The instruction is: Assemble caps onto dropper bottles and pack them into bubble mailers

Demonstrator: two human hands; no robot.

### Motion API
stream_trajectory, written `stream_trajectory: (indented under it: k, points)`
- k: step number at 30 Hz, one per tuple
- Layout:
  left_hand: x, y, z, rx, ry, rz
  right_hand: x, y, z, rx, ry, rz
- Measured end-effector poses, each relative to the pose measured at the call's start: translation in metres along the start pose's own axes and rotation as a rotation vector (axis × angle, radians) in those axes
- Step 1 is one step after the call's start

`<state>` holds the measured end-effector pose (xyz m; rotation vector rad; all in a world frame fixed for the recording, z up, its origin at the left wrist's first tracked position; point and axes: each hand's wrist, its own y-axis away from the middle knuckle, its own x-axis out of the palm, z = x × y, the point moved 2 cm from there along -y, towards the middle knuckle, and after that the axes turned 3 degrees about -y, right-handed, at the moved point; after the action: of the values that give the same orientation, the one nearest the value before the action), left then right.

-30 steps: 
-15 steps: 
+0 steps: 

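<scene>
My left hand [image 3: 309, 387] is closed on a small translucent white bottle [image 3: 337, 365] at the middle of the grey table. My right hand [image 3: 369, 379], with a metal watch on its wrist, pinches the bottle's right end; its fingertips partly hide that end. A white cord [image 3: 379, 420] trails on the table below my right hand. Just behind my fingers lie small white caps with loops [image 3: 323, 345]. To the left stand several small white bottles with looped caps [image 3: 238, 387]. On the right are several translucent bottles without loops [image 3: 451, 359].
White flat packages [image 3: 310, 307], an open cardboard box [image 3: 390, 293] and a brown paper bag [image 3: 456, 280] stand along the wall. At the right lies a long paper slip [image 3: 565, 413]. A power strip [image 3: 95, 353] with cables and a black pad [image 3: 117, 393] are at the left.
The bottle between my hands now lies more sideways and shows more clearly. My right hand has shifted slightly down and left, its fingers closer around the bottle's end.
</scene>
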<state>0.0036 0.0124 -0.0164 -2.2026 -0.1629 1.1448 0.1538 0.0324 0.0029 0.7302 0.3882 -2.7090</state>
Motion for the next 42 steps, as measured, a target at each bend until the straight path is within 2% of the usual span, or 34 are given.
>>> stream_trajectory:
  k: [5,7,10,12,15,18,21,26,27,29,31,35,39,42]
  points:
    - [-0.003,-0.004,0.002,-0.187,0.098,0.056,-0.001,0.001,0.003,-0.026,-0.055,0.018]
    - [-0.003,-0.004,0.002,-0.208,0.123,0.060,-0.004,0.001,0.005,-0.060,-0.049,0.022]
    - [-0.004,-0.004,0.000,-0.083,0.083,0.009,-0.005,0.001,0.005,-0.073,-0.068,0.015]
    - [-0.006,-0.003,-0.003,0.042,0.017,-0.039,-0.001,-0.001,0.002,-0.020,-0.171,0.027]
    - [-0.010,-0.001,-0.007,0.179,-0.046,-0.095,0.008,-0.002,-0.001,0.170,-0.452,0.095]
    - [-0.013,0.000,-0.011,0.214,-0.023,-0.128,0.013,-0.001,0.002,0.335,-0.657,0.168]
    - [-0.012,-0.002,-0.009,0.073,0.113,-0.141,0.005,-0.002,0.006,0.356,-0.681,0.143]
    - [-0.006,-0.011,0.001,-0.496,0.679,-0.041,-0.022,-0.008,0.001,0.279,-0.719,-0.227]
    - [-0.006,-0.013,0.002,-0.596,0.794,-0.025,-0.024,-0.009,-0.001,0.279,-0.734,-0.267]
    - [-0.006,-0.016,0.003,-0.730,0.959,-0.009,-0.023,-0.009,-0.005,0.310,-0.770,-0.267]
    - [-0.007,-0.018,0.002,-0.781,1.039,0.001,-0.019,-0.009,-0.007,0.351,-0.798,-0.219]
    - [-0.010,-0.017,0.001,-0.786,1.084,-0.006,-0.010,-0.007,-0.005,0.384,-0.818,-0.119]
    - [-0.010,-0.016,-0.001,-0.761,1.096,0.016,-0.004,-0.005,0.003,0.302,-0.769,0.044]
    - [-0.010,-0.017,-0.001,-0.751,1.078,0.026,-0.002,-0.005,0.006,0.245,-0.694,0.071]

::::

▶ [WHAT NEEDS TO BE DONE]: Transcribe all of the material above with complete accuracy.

▶ [THE ANSWER]:
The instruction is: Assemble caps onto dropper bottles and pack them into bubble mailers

Demonstrator: two human hands; no robot.

### Motion API
stream_trajectory, written `stream_trajectory: (indented under it: k, points)`
- k: step number at 30 Hz, one per tuple
- Layout:
  left_hand: x, y, z, rx, ry, rz
  right_hand: x, y, z, rx, ry, rz
- Measured end-effector poses, each relative to the pose measured at the call's start: translation in metres along the start pose's own axes and rotation as a rotation vector (axis × angle, radians) in those axes
- Step 1 is one step after the call's start

`<state>` holds the measured end-effector pose (xyz m; rotation vector rad; all in a world frame fixed for the recording, z up, its origin at the left wrist's first tracked position; point and axes: each hand's wrist, its own y-axis away from the middle knuckle, its own x-axis out of the palm, z = x × y, the point moved 2 cm from there along -y, towards the middle knuckle, and after that the axes turned 3 degrees about -y, right-handed, at the moved point; after the action: of the values that give the same orientation, the one nearest the value before the action), left then right.

-30 steps: 
-15 steps: 
+0 steps: 

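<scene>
My left hand [image 3: 309, 387] is closed on a small translucent white bottle [image 3: 337, 365] at the middle of the grey table. My right hand [image 3: 369, 379], with a metal watch on its wrist, pinches the bottle's right end; its fingertips partly hide that end. A white cord [image 3: 379, 420] trails on the table below my right hand. Just behind my fingers lie small white caps with loops [image 3: 323, 345]. To the left stand several small white bottles with looped caps [image 3: 238, 387]. On the right are several translucent bottles without loops [image 3: 451, 359].
White flat packages [image 3: 310, 307], an open cardboard box [image 3: 390, 293] and a brown paper bag [image 3: 456, 280] stand along the wall. At the right lies a long paper slip [image 3: 565, 413]. A power strip [image 3: 95, 353] with cables and a black pad [image 3: 117, 393] are at the left.
The bottle between my hands now lies more sideways and shows more clearly. My right hand has shifted slightly down and left, its fingers closer around the bottle's end.
</scene>
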<state>0.0036 0.0124 -0.0164 -2.2026 -0.1629 1.1448 0.1538 0.0324 0.0029 0.7302 0.3882 -2.7090</state>
Motion for the next 42 steps, as measured, a target at each bend until the straight path is within 2% of the usual span, or 34 are given.
>>> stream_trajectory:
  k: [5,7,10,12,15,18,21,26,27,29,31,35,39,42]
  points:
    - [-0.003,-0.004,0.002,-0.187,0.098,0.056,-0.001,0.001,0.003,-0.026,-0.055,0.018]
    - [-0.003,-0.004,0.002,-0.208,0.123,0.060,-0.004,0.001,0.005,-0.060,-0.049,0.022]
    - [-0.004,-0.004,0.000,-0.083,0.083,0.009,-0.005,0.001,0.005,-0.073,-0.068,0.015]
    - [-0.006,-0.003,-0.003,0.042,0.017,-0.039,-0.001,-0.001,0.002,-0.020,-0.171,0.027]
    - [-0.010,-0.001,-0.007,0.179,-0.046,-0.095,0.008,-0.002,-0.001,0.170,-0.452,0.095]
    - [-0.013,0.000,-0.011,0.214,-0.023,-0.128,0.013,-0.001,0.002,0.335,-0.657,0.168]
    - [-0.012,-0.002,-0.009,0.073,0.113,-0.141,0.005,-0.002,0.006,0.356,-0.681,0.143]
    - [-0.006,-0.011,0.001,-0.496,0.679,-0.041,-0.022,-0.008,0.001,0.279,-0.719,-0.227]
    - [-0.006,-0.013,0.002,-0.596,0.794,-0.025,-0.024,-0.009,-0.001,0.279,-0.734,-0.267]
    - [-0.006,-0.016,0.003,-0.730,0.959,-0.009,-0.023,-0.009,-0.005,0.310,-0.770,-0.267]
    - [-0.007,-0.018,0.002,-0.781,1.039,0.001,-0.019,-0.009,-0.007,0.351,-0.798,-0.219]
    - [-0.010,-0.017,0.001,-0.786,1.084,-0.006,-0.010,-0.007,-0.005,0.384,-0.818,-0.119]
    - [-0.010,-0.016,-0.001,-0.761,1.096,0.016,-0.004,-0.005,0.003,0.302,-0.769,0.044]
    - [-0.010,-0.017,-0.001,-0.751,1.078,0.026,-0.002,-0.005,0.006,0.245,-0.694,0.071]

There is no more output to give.